La promesse d’un monde invivable
Il est des événements dont l’histoire ne mesure la portée qu’après coup. La promulgation de One Big Beautiful Bill coche toutes les cases d’un événement majeur. Encore faut-il en prendre la mesure pour résister à cette époque fondée sur la promesse folle de Trump, Orban et consorts, celle d’un monde tout simplement invivable.

Jusqu’alors les MAGA et leurs proxy idéologiques accumulaient échecs retentissants et victoires piteuses sur la lancée de leur mentor erratique, le Néron des Amériques. Nous n’étions pas, écrivions-nous à juste raison, dans la situation d’Octobre 1922 en Italie ou de janvier 1933 en Allemagne. Un saut qualitatif s’est cependant produit avec cette loi manifeste, dévastatrice pour l’ordre économique, loi raciste contre les migrants et loi meurtrière pour les libertés démocratiques.
Un texte adopté par le Congrès des États-Unis sans risque de recours, condamné au silence par une Cour suprême complice. Et derrière les facéties du bouffon, l’ombre portée du fascisme, celle de son Vice-Président, J. D. Vance. Cela ne signifie pas que le fascisme a triomphé outre-Atlantique, mais un acte fondateur y a été posé.
Dévastation de l’ordre économique mondial parce que la mondialisation, – « heureuse » ou pas, ce n’est pas la question – chèrement acquise dans la période précédente, est battue en brèche. La loi de la jungle est promue en art de gouverner à Washington comme à Pékin. La course à l’abîme par un gonflement sans précédent de la dette souveraine américaine – le ration dette sur PIB pouvant tangenter les 500 % – induit un risque de big bang par effondrement, dont l’effet de souffle balaierait la planète financière et par voie de contagion l’économie mondiale. Et quand bien même le pire ne se produirait pas, la voie est grande-ouverte pour les basses œuvres de fonds souverains prédateurs échappant à tout contrôle, à toute régulation multilatérale, s’ajoutant à celles des fonds privés spéculatifs.
Ils gèrent déjà approximativement treize mille milliards de dollars, sous le drapeau de nationalismes primaires, souvent dans la plus grande opacité sur leurs actifs, drapeau déployé ou plus discrètement, voire secrètement. Trump a créé celui de Washington. Celui d’Oslo, le plus gros, est transparent mais c’est l’exception qui confirme la règle. Objectif, spolier le voisin pour s’enrichir. Le capitalisme du XXIe siècle n’inaugure pas un nouvel âge, le énième, d’or ou de fer blanc, il mute vers la pire expression de son histoire qui conjuguerait tout à la fois la dimension compradores des proxys avec la puissance d’États militarisés à leur solde. La haine véhiculée contre l’étranger, les scientifiques, les institutions démocratiques, l’adaptation au réchauffement climatique et tout ce qui les gêne en est l’habillage idéologique. Un retour, en quelque sorte, au temps des comptoirs et autres colonies si l’humanité dans sa diversité laissait faire.

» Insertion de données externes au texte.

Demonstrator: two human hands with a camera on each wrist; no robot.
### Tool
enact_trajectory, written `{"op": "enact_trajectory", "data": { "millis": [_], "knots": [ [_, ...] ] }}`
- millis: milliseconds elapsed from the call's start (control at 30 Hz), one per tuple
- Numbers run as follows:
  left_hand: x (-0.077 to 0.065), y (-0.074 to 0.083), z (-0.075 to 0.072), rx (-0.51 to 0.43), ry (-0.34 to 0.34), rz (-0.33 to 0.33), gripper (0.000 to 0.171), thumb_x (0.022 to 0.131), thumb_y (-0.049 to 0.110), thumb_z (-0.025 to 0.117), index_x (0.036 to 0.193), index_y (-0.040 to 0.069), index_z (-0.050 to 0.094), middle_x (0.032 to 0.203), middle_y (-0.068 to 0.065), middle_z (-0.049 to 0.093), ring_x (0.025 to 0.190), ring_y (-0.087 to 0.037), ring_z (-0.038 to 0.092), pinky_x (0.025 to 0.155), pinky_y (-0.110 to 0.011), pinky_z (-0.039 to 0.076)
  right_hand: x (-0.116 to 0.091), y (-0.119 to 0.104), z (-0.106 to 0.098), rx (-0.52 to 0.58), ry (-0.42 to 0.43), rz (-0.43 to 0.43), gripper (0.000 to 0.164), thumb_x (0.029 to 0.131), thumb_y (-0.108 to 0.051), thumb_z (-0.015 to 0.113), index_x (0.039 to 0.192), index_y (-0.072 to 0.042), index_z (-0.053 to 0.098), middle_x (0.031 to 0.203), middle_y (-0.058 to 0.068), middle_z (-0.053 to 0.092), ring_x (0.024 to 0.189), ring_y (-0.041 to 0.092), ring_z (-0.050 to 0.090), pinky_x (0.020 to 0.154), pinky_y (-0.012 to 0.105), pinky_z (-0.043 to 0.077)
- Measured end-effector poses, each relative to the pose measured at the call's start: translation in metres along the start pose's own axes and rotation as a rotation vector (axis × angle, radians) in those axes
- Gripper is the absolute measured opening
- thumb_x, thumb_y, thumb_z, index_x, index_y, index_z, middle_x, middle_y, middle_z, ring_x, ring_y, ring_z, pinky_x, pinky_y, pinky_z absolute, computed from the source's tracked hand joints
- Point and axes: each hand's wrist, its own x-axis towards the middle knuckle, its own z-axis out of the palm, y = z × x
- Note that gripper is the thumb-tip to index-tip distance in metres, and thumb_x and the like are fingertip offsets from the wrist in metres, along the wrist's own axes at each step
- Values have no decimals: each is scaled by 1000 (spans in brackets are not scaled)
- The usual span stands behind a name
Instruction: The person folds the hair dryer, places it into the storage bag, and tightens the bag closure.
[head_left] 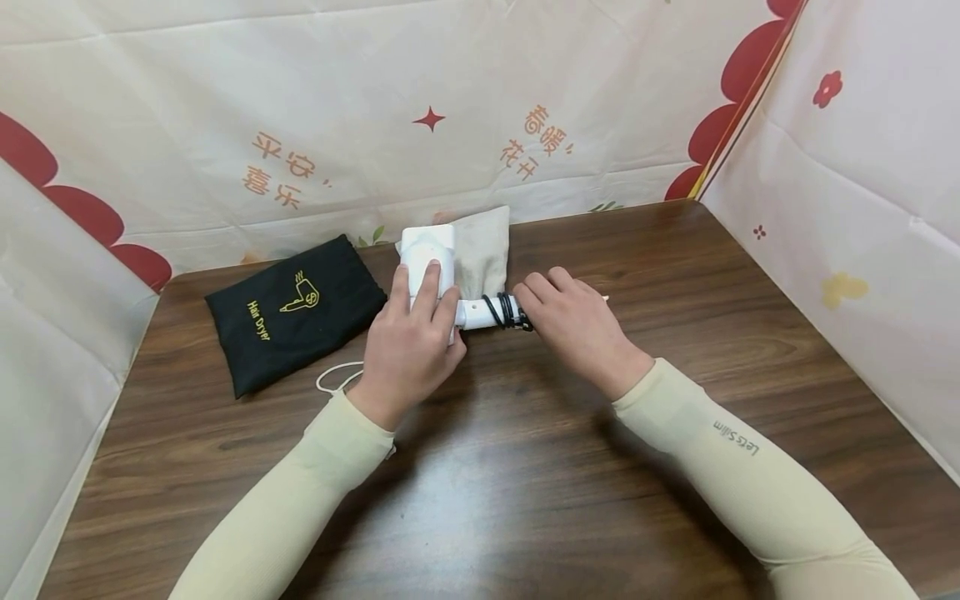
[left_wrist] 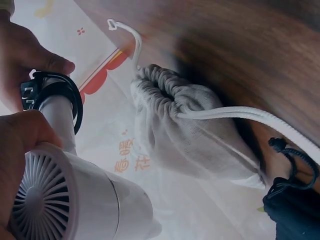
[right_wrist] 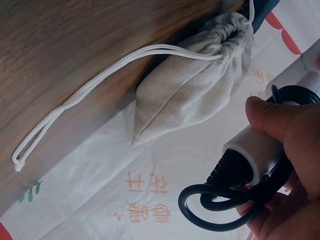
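A white hair dryer (head_left: 429, 243) is held up by both hands, its handle pointing right. My left hand (head_left: 412, 346) grips the dryer's head, with fingers spread over its upper side; the slotted round vent (left_wrist: 37, 200) shows in the left wrist view. My right hand (head_left: 573, 325) holds the handle's end, thumb along it in the right wrist view. Black cord (head_left: 506, 310) is wound around the handle, and its two-pin plug (left_wrist: 29, 95) sits against it. A loop of cord hangs beyond the handle's end. Behind the dryer lies a grey drawstring pouch (head_left: 486, 243), its mouth gathered.
A black drawstring bag (head_left: 292, 325) printed with a hair dryer lies at the left on the brown wooden table (head_left: 540, 492). The pouch's white cord (right_wrist: 90, 82) trails over the wood. Printed cloth (head_left: 420, 75) hangs behind and at both sides.
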Motion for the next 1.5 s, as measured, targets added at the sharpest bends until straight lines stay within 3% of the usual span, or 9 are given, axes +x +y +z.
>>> {"op": "enact_trajectory", "data": {
  "millis": [333,633,1100,1333,1500],
  "knots": [
    [-1,-2,-2,-17,12,28,38,75,13,67,111,-1,70,130,-23,60,114,-54,53,76,-51,56,0,4,-3,49,15,-21,21,87,4,68,105,-5,60,98,7,57,83,30,51,60,38,50],
    [-9,-2,-1,-44,3,52,37,77,14,66,111,0,70,129,-21,61,116,-53,53,75,-51,56,-1,7,-2,95,-41,-56,27,85,1,73,108,-8,61,101,4,58,86,28,50,66,37,49],
    [-10,-5,-2,-96,-5,85,37,78,14,65,112,1,71,130,-19,62,119,-53,52,78,-52,56,1,15,2,98,-33,-121,26,87,3,69,110,-6,59,108,4,59,90,27,50,75,36,47],
    [-14,-5,-3,-190,-12,171,39,77,17,69,113,2,70,131,-17,62,120,-49,53,65,-49,57,2,19,-3,88,-52,-188,28,86,5,70,110,-8,60,109,1,61,92,25,50,74,36,47],
    [-11,-10,-9,-211,-22,163,39,78,17,69,114,4,69,135,-15,59,126,-47,49,81,-49,56,3,18,-9,79,-8,-181,27,86,5,69,107,-8,59,108,1,60,91,26,51,72,36,48]
  ]
}}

De cette sombre menace, il ne fut pas vraiment question aux Rencontres d’Aix-en-Provence, à l’initiative du Cercle des économistes. On n’y prit que bien imparfaitement la mesure du visage grimaçant de l’Oncle Sam et de ses turpitudes. Certes l’on dénonça telle ou telle mesure, sa logique dangereuse souvent pour déplorer dans un pessimisme ambiant nos faiblesses économiques à nous autres Européens et singulièrement Français. Déficit de productivité, retards à l’allumage innovateur, décrochage éducationnel, contraintes des atmosphères culturelles nationalistes mais sans vison politique globale en dépit de la casquette du Gouverneur de la Banque de France Make Europe Great Again. Il en faudra davantage pour se mettre en ordre de bataille démocratique avec un programme de reconstruction d’un ordre mondial « respirable » contre Trump, Vance et leurs sbires.